___ Available data ___

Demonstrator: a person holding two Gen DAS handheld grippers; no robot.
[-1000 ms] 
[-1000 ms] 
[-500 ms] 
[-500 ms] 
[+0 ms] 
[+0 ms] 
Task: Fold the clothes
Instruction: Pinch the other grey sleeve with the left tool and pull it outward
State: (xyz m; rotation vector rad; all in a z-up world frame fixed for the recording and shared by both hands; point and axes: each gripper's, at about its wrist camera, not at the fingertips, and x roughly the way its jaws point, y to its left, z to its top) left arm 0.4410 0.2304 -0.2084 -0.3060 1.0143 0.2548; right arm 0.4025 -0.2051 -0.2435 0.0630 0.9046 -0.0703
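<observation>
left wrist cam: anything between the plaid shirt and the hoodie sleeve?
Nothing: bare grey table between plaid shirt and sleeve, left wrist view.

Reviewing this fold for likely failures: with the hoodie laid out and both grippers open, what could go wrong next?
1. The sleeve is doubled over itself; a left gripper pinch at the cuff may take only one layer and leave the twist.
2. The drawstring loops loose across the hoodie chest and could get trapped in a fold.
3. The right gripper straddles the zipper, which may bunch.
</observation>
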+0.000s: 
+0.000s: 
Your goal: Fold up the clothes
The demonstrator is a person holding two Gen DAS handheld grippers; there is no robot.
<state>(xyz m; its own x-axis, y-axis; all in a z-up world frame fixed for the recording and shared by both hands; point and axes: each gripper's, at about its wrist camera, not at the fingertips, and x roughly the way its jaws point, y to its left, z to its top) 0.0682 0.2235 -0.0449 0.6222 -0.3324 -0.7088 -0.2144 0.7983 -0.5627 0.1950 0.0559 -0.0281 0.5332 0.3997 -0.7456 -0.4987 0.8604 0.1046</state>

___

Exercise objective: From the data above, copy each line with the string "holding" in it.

Written answer:
Demonstrator: a person holding two Gen DAS handheld grippers; no robot.
The demonstrator is a person holding two Gen DAS handheld grippers; there is no robot.

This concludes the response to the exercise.